Your task =
Restate every line of the material that follows, word for word.

The data =
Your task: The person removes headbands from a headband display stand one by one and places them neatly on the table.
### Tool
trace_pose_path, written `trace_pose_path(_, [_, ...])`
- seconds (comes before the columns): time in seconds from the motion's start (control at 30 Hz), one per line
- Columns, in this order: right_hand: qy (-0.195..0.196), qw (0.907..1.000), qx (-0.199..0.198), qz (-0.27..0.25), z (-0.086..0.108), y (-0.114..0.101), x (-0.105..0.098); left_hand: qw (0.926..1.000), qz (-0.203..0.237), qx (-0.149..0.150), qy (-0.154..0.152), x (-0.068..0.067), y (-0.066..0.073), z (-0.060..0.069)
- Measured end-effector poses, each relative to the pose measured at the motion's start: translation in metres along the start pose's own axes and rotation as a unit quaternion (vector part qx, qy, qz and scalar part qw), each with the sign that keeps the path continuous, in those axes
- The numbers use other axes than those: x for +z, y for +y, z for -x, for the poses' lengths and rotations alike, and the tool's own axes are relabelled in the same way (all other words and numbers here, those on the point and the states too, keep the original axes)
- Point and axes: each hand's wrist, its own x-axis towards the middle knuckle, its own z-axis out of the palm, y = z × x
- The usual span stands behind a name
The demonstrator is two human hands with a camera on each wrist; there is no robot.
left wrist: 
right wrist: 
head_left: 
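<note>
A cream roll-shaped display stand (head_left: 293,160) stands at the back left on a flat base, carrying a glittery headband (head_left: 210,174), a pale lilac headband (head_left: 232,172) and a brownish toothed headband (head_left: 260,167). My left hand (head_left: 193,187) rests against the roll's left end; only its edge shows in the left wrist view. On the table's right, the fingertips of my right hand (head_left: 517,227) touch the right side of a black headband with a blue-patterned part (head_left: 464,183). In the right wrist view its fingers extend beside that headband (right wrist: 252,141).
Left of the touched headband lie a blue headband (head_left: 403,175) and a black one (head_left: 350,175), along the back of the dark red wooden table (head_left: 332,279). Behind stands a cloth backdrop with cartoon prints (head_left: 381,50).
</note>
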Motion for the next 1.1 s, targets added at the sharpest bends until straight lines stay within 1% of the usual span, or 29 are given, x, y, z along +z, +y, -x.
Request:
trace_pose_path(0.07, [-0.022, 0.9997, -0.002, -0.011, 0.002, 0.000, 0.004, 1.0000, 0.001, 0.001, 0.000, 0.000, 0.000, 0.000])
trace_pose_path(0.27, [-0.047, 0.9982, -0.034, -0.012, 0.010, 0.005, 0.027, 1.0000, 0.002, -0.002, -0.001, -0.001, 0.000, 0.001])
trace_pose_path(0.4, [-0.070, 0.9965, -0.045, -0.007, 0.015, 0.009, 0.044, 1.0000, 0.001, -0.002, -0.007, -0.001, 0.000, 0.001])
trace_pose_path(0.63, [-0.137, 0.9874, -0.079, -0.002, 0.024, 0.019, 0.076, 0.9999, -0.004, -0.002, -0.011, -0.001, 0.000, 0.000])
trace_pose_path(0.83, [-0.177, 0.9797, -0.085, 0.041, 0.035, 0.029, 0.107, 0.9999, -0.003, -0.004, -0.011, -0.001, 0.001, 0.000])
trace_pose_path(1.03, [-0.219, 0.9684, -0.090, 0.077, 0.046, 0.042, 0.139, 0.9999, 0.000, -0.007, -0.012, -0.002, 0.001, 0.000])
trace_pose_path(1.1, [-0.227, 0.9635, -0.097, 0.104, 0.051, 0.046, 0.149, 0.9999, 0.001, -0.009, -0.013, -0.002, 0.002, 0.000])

Answer box =
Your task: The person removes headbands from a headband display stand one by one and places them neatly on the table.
### Tool
trace_pose_path, written `trace_pose_path(_, [_, ...])`
- seconds (comes before the columns): time in seconds from the motion's start (control at 30 Hz), one per line
- Columns, in this order: right_hand: qy (-0.195..0.196), qw (0.907..1.000), qx (-0.199..0.198), qz (-0.27..0.25), z (-0.086..0.108), y (-0.114..0.101), x (-0.105..0.098); left_hand: qw (0.926..1.000), qz (-0.203..0.237), qx (-0.149..0.150), qy (-0.154..0.152), x (-0.068..0.067), y (-0.066..0.073), z (-0.060..0.069)
- Measured end-effector poses, each relative to the pose measured at the motion's start: translation in metres along the start pose's own axes and rotation as a unit quaternion (vector part qx, qy, qz and scalar part qw), each with the sign that keeps the path continuous, in those axes
- The numbers use other axes than those: x for +z, y for +y, z for -x, for the poses' lengths and rotations alike, and the tool's own axes are relabelled in the same way (all other words and numbers here, those on the point and the states too, keep the original axes)
- Point and axes: each hand's wrist, its own x-axis towards the middle knuckle, its own z-axis out of the palm, y = z × x
- The usual span stands behind a name
The demonstrator is two human hands with a camera on each wrist; there is no robot.
left wrist: 
right wrist: 
head_left: 
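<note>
A cream roll-shaped display stand (head_left: 293,160) stands at the back left on a flat base, carrying a glittery headband (head_left: 210,174), a pale lilac headband (head_left: 232,172) and a brownish toothed headband (head_left: 260,167). My left hand (head_left: 193,187) rests against the roll's left end; only its edge shows in the left wrist view. On the table's right, the fingertips of my right hand (head_left: 517,227) touch the right side of a black headband with a blue-patterned part (head_left: 464,183). In the right wrist view its fingers extend beside that headband (right wrist: 252,141).
Left of the touched headband lie a blue headband (head_left: 403,175) and a black one (head_left: 350,175), along the back of the dark red wooden table (head_left: 332,279). Behind stands a cloth backdrop with cartoon prints (head_left: 381,50).
</note>
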Motion for the next 1.1 s, targets added at the sharpest bends until straight lines stay within 1% of the usual span, or 29 are given, x, y, z along +z, +y, -x.
Request:
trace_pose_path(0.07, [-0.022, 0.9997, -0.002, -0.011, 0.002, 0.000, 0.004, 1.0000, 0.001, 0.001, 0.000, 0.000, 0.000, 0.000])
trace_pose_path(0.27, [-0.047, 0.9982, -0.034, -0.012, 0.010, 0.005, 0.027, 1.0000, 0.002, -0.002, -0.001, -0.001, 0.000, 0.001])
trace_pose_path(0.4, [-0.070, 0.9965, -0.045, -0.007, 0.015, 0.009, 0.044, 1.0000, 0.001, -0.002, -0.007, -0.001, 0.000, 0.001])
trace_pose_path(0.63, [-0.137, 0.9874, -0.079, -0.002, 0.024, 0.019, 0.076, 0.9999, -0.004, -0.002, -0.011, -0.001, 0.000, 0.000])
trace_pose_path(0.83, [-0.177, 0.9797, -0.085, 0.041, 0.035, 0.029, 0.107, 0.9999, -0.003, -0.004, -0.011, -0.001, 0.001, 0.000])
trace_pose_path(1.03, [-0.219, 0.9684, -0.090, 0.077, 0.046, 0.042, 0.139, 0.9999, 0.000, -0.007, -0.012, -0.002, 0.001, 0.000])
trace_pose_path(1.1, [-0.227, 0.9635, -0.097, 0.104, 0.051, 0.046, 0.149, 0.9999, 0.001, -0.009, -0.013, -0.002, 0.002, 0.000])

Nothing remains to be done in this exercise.